Rien ne prédestinait pourtant cet ancien professeur de mathématique à une trajectoire académique. « Après cinq ans à enseigner en collège et lycée, c’est par le hasard des rencontres que j’ai entendu parler de robotique. Une tendance nouvelle m’a fasciné en particulier : celle d’intégrer des notions de géométrie avancées dans des algorithmes des machines pour mieux définir leurs mouvements », raconte celui qui aime se définir comme un « géomètre de la robotique ».

Jean-Paul Laumond
Aquadarius [CC BY-SA 4.0] via Wikimedia Commons

Son intérêt pour ce champ de recherche naissant le pousse à se lancer au début des années quatre-vingts dans un doctorat sous l’égide des chercheurs Malik Ghallab et Georges Giralt. Ce dernier vient alors de créer l’entité destinée à devenir le groupe Robotique et intelligence artificielle du LAAS, dans lequel Jean-Paul Laumond sera embauché en tant que chercheur CNRS en 1985.
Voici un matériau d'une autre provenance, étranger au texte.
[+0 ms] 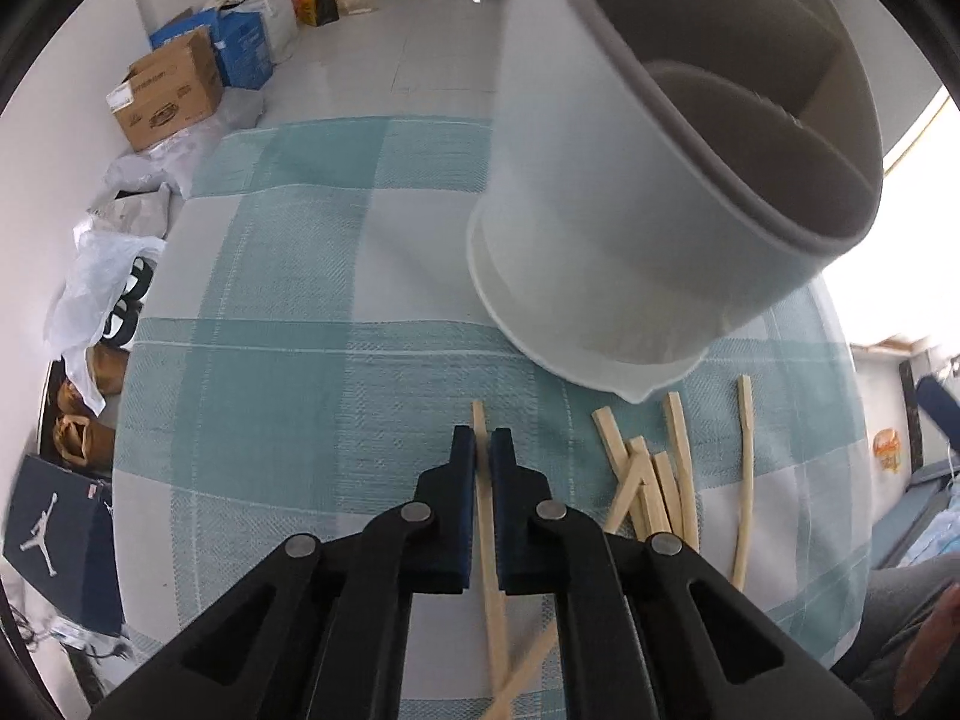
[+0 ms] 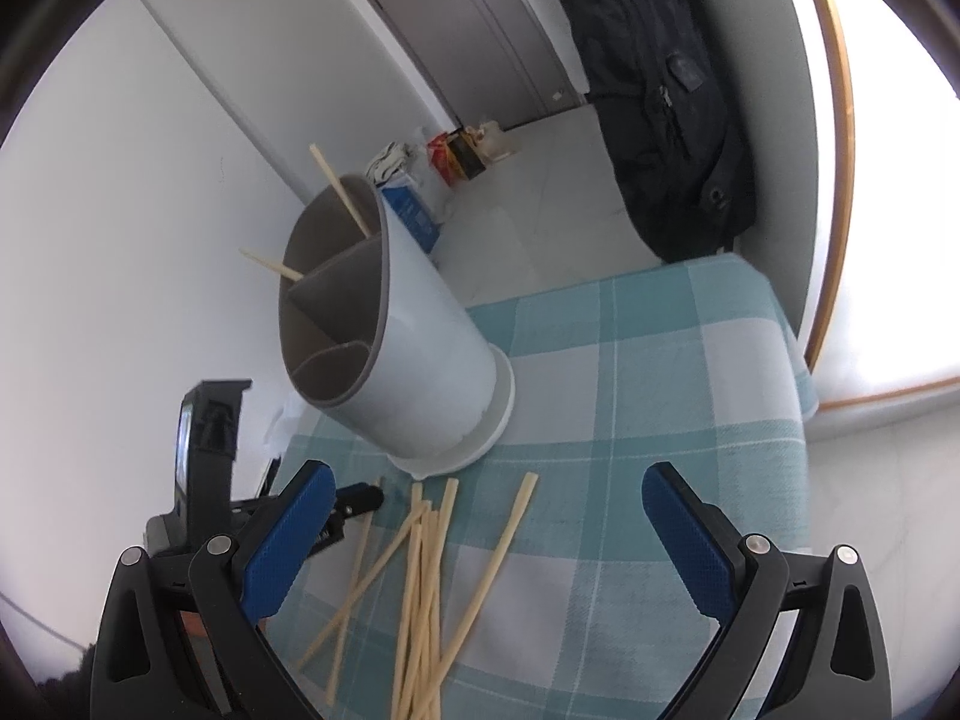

Ses travaux sur la planification de mouvements rencontrent rapidement un large écho. Bien avant l’avènement de la voiture autonome, Jean-Paul Laumond est l’auteur dès 1993 d’une publication renommée dans laquelle il décrit les algorithmes permettant au robot sur roue Hilare de se garer automatiquement… le tout avec une remorque ! Ces avancées trouvent par ailleurs des applications plus larges, qui conduiront Jean Paul Laumond à fonder la startup Kineo-Cam entre 2000 et 2003. Rachetée par Siemens en 2012, cette dernière applique la planification de mouvement aux simulations numériques industrielles. « Aujourd’hui, n’importe quelle pièce est modélisée avant fabrication, de l’écrou jusque à la voiture en passant par l’usine qui les fabrique. Mes algorithmes permettaient de s’assurer que les mouvements des différentes pièces étaient compatibles au sein du système modélisé », détaille le chercheur.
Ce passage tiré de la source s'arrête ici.